Na Tha Kuch To Khuda Tha — Mirza Ghalib
Table of Contents
na tha kuch to KHuda tha kuch na hota to KHuda hota
duboya mujh ko hone ne na hota main to kya hota
hua jab gham se yun be-his to gham kya sar ke kaatne ka
na hota gar judaa tan se to zaanuu par dhara hota
huee muddat ki ‘Ghalib’ mar gaya par yaad aata hai
woh har ek baat par kehna ki yun hota to kya hota
Sher 1 — Matla #
डुबोया मुझ को होने ने न होता मैं तो क्या होता
| Word | Roman | Meaning |
|---|---|---|
| न था कुछ | na tha kuch | when nothing existed, when there was nothing |
| तो | to | then |
| ख़ुदा था | KHuda tha | God was, God existed |
| कुछ न होता | kuch na hota | if nothing were to exist, if there were nothing |
| तो | to | then |
| ख़ुदा होता | KHuda hota | God would be, God would still exist |
| डुबोया | duboya | drowned, submerged, ruined |
| मुझ को | mujh ko | me |
| होने ने | hone ne | existence has, being has (the act of existing) |
| न होता मैं | na hota main | if I did not exist |
| तो | to | then |
| क्या होता | kya hota | what would have been, what would happen |
What Ghalib is saying: When there was nothing, God was. If nothing were to exist, God would be. It is existence that has drowned me — if I did not exist, what then?
The opening couplet is one of the most philosophically charged in Urdu poetry. The first line moves in both directions through time: in the beginning, when nothing existed, God existed; in any hypothetical future of total nothingness, God would still exist. God is the constant; things come and go. Then the pivot: duboya mujh ko hone ne — it is the very act of existing, of being, that has ruined me. My existence is the problem. If I had never been born, there would be nothing to suffer. The question kya hota — what would have been — hangs open: better? Nothing? God alone?
Sher 2 #
न होता गर जुदा तन से तो ज़ानू पर धरा होता
| Word | Roman | Meaning |
|---|---|---|
| हुआ | hua | became, when it happened |
| जब | jab | when |
| ग़म से | gham se | from grief |
| यूँ | yun | like this, in this way |
| बेहिस | be-his | without sensation, numb, insensible (be = without; his = sensation, feeling) |
| तो | to | then |
| ग़म क्या | gham kya | what grief is there, what does it matter |
| सर के काटने का | sar ke kaatne ka | of the head being cut off |
| न होता | na hota | if it were not |
| गर | gar | if |
| जुदा | judaa | separated |
| तन से | tan se | from the body (tan = body) |
| तो | to | then |
| ज़ानू पर | zaanuu par | on the knee |
| धरा | dhara | placed, resting |
| होता | hota | would be, would have been |
What Ghalib is saying: When grief has made me so numb, what does it matter if my head is cut off? If it were not separated from the body, it would just be resting on my knee.

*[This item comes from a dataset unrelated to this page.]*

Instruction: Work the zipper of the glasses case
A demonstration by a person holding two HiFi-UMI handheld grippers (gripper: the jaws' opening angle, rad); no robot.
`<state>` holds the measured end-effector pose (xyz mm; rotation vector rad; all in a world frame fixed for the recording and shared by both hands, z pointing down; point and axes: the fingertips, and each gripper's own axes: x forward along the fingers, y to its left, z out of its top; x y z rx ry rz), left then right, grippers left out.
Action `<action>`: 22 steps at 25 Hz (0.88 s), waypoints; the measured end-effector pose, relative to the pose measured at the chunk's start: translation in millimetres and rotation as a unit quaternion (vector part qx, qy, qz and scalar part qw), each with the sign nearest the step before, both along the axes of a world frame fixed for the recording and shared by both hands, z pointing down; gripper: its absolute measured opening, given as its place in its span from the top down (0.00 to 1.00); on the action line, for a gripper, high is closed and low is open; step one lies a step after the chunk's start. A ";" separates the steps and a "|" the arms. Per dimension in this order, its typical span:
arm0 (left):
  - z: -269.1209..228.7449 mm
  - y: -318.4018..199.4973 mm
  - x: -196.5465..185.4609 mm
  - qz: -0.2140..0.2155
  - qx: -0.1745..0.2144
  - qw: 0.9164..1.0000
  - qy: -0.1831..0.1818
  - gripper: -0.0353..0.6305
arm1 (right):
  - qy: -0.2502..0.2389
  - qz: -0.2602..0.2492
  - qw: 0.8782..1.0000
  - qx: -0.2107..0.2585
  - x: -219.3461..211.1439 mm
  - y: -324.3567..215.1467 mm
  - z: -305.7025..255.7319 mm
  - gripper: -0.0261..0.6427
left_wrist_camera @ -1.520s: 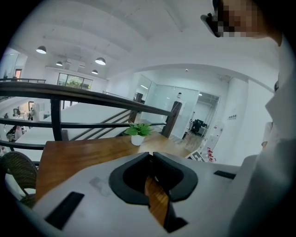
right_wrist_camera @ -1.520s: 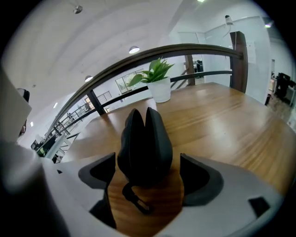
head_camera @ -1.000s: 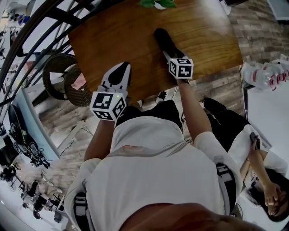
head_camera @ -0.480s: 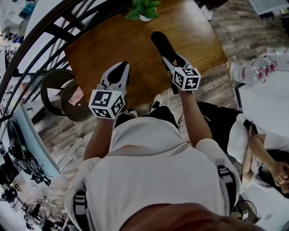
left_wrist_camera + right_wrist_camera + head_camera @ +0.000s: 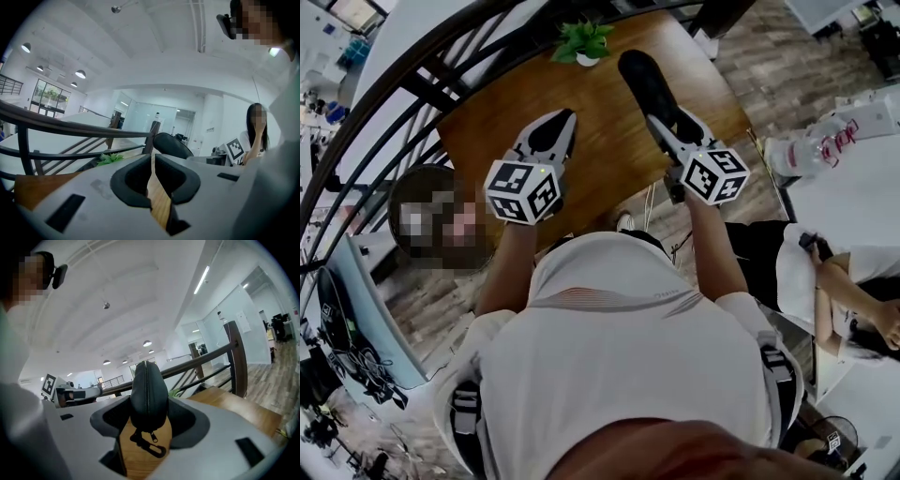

This couplet is both macabre and perfectly logical. The lover is so numbed by grief that he has reached a state beyond feeling — be-his. From this position, decapitation becomes merely a change in the head’s location: it would rest on his knee rather than his shoulders. The horror is undercut by the casualness. The self-dissolution of the grief-stricken lover has already detached him from his own body; physical destruction is just a more literal version of what has already happened.
Sher 3 — Maqta #
वो हर एक बात पर कहना कि यूँ होता तो क्या होता
| Word | Roman | Meaning |
|---|---|---|
| हुई मुद्दत | huee muddat | it has been a long time, ages have passed |
| कि | ki | that |
| ‘ग़ालिब’ | ‘Ghalib’ | the poet’s pen name |
| मर गया | mar gaya | has died, is dead |
| पर | par | but, yet |
| याद आता है | yaad aata hai | is remembered, comes to mind |
| वो | woh | that, his |
| हर एक बात पर | har ek baat par | at every single thing, on every occasion |
| कहना | kehna | the habit of saying |
| कि | ki | that |
| यूँ होता | yun hota | if it had been this way |
| तो | to | then |
| क्या होता | kya hota | what would have happened |
What Ghalib is saying: It has been a long time since Ghalib died — but I remember his habit: at every single thing, saying, “if it had been this way, what would have happened?”
The maqta is one of the most tender things Ghalib ever wrote about himself — a self-obituary that captures a personality in a single gesture. Ghalib is dead; time has passed. But what remains in memory is not a great thought or a famous line, but a habit of speech — the habit of asking, at every turn, the counterfactual: if it had been different, what would have happened? The ghazal began with the largest possible counterfactual (if I had not existed) and ends with this intimate, wistful image: a man at his dinner table, his writing desk, his life, always saying — yun hota to kya hota. What if? What if?